L'ordonnance entreprise sera en conséquence infirmée en ce qu'elle a ordonné le dépôt en l'état de son rapport par l'expert judiciaire. La mission confiée à M. [X] devra donc se poursuivre, les parties et l'expert étant renvoyés devant le président du tribunal de commerce de Bourges afin d'obtenir, si nécessaire, une prorogation du délai imparti à l'expert judiciaire pour établir et déposer son rapport.
Sur l'article 700 et les dépens :
L'équité et la prise en considération de l'issue du litige commandent de faire application des dispositions de l'article 700 du code de procédure civile et de condamner la société BPA, qui succombe en l'essentiel de ses prétentions, à verser à la société ETA la somme de 2.500 euros au titre des frais qu'elle aura exposés en cause d'appel qui ne seraient pas compris dans les dépens.
Aux termes de l'article 696 du code de procédure civile, la partie perdante est condamnée aux dépens à moins que le juge, par décision motivée, n'en mette la totalité ou une fraction à la charge de l'autre partie.
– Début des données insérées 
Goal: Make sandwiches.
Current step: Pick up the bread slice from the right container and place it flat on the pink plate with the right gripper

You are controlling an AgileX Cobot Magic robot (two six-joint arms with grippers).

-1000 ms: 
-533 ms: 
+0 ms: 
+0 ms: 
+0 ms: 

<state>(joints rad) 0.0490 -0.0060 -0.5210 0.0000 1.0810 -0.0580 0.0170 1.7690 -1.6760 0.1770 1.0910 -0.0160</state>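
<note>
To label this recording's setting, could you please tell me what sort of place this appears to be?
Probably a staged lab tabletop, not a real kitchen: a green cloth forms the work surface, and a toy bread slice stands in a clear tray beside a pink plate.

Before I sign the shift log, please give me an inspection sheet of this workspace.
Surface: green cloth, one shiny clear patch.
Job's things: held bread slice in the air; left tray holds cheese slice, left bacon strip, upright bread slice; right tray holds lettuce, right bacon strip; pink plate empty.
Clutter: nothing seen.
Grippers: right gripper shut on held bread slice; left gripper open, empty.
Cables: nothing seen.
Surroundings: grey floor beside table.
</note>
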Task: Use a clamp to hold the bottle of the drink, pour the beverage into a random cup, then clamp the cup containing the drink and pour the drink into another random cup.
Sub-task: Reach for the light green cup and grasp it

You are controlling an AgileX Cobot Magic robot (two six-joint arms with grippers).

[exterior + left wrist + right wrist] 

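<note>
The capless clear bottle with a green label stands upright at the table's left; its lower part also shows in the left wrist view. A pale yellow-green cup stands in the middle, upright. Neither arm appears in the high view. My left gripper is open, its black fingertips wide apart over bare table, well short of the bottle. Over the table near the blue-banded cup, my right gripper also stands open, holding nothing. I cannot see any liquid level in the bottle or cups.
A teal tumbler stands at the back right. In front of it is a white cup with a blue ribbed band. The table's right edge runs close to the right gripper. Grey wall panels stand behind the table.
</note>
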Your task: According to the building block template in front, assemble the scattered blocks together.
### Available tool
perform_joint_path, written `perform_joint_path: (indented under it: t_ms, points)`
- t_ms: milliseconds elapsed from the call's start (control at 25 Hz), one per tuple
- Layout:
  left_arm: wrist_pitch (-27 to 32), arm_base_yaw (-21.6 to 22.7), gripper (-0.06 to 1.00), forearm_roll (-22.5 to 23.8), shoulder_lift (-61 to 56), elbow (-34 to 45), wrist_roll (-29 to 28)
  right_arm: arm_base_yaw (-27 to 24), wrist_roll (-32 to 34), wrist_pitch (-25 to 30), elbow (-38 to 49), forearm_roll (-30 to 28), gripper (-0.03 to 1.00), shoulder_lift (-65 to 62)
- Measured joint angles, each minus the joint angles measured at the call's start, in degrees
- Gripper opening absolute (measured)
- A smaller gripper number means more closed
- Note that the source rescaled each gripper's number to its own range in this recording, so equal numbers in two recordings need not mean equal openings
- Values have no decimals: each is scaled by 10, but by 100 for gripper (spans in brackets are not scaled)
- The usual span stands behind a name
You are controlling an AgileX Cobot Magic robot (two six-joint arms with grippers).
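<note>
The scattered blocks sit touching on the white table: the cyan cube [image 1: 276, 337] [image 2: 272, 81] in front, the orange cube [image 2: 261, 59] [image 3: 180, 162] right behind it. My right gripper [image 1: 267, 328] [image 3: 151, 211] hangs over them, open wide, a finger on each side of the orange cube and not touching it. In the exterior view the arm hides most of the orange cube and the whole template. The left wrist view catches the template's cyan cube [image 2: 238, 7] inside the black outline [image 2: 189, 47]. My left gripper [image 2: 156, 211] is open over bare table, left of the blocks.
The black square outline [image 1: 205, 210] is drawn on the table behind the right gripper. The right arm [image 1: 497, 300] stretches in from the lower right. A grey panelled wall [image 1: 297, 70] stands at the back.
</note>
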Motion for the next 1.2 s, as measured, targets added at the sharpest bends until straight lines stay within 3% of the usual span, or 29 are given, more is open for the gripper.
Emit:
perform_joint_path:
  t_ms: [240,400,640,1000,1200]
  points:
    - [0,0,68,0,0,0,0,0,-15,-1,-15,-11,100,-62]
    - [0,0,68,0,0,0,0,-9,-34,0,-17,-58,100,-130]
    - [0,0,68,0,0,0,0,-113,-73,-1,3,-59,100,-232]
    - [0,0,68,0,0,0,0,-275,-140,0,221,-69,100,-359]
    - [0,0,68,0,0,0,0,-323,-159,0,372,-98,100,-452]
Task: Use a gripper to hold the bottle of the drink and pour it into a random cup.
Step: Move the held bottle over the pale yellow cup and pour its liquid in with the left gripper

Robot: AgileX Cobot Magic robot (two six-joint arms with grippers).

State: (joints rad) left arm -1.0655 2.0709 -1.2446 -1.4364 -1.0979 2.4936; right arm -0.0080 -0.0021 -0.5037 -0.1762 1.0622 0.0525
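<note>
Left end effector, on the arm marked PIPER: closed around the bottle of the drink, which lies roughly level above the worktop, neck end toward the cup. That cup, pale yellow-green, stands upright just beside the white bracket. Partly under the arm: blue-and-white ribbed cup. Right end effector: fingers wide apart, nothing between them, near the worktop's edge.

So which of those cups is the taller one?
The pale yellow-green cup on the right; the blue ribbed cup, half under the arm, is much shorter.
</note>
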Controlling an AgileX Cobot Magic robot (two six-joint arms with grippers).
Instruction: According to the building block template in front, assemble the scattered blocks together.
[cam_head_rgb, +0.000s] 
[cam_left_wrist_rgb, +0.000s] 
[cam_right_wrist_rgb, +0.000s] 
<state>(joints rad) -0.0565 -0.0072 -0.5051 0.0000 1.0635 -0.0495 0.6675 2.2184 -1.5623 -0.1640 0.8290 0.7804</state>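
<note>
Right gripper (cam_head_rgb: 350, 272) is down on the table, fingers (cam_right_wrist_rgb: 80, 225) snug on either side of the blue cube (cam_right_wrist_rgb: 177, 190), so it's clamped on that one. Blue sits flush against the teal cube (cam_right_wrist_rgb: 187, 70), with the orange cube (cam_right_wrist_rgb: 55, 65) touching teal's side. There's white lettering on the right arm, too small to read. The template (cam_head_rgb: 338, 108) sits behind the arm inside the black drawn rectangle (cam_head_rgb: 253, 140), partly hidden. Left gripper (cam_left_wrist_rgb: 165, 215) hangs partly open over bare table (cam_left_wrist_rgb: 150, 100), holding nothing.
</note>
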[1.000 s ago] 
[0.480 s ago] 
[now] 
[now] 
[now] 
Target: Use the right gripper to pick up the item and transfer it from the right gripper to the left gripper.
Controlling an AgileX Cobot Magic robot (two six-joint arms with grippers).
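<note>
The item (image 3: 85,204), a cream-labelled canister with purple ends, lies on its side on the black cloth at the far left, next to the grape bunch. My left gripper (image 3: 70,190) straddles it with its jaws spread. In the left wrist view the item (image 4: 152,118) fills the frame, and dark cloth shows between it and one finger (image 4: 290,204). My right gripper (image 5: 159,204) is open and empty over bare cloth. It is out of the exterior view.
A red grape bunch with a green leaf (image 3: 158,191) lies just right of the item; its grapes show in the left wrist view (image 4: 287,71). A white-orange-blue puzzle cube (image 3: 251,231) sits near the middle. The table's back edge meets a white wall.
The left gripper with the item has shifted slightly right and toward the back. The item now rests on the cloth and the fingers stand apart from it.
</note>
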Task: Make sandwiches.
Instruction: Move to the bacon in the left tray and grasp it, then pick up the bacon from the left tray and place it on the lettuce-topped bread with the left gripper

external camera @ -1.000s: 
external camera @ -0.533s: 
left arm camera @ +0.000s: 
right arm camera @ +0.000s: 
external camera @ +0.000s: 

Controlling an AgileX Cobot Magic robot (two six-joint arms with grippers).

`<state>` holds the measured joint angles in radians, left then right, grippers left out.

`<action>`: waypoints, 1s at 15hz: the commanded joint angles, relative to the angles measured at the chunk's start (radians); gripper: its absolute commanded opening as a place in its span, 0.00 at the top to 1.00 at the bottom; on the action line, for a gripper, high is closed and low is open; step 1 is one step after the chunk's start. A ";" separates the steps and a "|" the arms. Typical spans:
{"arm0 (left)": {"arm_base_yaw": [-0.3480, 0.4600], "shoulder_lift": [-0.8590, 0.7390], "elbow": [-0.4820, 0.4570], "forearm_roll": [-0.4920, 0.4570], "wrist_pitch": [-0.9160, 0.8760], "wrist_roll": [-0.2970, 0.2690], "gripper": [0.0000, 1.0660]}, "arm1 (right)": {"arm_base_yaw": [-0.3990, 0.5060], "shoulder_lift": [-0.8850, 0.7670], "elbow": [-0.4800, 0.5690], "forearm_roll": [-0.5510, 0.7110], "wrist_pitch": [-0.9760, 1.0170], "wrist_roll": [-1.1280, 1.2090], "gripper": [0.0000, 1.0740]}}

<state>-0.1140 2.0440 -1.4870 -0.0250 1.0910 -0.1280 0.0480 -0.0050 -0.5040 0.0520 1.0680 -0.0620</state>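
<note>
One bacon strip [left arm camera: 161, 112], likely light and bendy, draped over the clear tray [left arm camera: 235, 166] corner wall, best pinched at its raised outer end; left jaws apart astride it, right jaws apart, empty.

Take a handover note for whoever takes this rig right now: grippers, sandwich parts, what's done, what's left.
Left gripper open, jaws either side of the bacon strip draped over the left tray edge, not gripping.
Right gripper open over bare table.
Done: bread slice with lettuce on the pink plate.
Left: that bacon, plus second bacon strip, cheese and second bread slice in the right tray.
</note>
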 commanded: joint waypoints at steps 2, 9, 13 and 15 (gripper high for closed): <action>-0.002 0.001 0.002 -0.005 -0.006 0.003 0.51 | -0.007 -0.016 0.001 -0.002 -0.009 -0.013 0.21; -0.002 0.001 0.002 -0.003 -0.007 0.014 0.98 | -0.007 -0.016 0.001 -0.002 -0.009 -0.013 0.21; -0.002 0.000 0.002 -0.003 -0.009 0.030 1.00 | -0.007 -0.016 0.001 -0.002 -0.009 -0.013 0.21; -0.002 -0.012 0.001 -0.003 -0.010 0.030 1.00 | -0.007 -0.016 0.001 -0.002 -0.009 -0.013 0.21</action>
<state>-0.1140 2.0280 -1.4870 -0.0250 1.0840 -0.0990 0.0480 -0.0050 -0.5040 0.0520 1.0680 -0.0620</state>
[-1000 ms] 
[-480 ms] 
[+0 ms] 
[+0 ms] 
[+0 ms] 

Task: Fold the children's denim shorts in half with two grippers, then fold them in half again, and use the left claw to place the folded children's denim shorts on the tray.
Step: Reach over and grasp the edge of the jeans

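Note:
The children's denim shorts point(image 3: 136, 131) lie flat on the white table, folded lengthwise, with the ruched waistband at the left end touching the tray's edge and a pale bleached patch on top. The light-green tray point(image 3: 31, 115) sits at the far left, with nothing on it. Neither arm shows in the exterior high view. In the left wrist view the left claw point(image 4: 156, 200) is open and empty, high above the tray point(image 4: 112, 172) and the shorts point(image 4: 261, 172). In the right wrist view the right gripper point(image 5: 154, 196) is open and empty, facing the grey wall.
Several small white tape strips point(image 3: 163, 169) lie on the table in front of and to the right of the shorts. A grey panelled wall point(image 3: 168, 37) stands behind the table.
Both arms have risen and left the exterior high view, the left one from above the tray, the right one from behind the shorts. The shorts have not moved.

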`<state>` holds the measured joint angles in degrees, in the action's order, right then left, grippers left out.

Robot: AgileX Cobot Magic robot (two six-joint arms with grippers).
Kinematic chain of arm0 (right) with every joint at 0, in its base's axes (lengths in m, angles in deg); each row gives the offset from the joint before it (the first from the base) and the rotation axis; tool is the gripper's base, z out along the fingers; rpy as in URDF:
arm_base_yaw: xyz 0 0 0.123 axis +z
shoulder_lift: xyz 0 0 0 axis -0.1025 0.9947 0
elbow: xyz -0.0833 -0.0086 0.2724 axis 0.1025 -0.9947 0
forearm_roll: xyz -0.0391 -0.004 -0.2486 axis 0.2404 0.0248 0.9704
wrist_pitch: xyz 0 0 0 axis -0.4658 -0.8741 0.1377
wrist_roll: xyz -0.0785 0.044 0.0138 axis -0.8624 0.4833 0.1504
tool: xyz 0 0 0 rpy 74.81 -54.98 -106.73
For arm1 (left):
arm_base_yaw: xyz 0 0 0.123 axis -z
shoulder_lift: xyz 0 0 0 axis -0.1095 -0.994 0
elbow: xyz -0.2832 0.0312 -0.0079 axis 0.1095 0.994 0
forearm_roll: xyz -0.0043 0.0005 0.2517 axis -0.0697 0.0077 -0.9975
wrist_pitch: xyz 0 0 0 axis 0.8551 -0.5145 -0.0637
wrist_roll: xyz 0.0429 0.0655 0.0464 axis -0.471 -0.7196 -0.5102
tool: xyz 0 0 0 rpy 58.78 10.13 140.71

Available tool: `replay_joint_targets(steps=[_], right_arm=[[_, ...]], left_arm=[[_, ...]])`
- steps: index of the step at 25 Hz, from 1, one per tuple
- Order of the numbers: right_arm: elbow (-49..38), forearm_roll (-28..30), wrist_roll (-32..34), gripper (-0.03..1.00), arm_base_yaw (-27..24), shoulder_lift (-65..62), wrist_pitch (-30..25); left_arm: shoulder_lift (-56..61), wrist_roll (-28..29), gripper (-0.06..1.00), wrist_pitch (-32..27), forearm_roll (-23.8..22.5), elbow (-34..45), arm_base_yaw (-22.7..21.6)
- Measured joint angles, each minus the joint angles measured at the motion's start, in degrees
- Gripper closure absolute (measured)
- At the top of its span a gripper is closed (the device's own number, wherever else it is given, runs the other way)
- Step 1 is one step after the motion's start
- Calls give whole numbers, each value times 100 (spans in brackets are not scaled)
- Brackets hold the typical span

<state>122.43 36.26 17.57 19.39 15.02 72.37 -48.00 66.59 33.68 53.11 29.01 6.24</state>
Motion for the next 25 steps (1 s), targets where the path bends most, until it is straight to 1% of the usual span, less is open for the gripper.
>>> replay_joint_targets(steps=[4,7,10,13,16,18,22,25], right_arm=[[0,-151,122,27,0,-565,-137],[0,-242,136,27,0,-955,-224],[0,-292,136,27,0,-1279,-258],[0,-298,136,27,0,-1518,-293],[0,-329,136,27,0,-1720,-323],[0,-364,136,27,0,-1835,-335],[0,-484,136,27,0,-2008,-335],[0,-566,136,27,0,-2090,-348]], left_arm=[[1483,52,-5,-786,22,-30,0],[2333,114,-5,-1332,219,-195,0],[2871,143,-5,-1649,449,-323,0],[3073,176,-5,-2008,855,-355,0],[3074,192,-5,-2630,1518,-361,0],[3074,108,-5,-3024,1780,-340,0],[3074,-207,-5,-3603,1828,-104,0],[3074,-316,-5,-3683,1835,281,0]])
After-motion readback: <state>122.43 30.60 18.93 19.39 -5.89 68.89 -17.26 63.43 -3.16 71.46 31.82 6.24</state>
La société BPA, partie succombante, sera condamnée à supporter la charge des dépens de l'instance d'appel.
La décision entreprise sera enfin confirmée de ces chefs.
PAR CES MOTIFS
La Cour,
INFIRME partiellement l'ordonnance de référé rendue le 13 décembre 2022 par le président du tribunal de commerce de Bourges en ce qu'elle a ordonné le dépôt en l'état de son rapport par l'expert judiciaire ;
CONFIRME la décision entreprise pour le surplus de ses dispositions ;
Et statuant de nouveau du seul chef infirmé,
DIT que la mission d'expertise confiée par le président du tribunal de commerce de Bourges à M. [I] [X] se poursuivra jusqu'à achèvement des opérations d'expertise ;
DIT qu'il appartiendra aux parties ou à l'expert judiciaire de solliciter une prorogation du délai imparti pour l'exécution de la mission d'expertise ;
Et y ajoutant,
REJETTE toutes autres demandes plus amples ou contraires ;
CONDAMNE la société BPA à verser à la société ETA la somme de 2.500 euros en application des dispositions de l'article 700 du code de procédure civile ;
CONDAMNE la société BPA aux entiers dépens de l'instance d'appel.
L'arrêt a été signé par A. TESSIER-FLOHIC, Président, et par S. MAGIS, Greffier, auquel la minute de la décision a été remise par le magistrat signataire.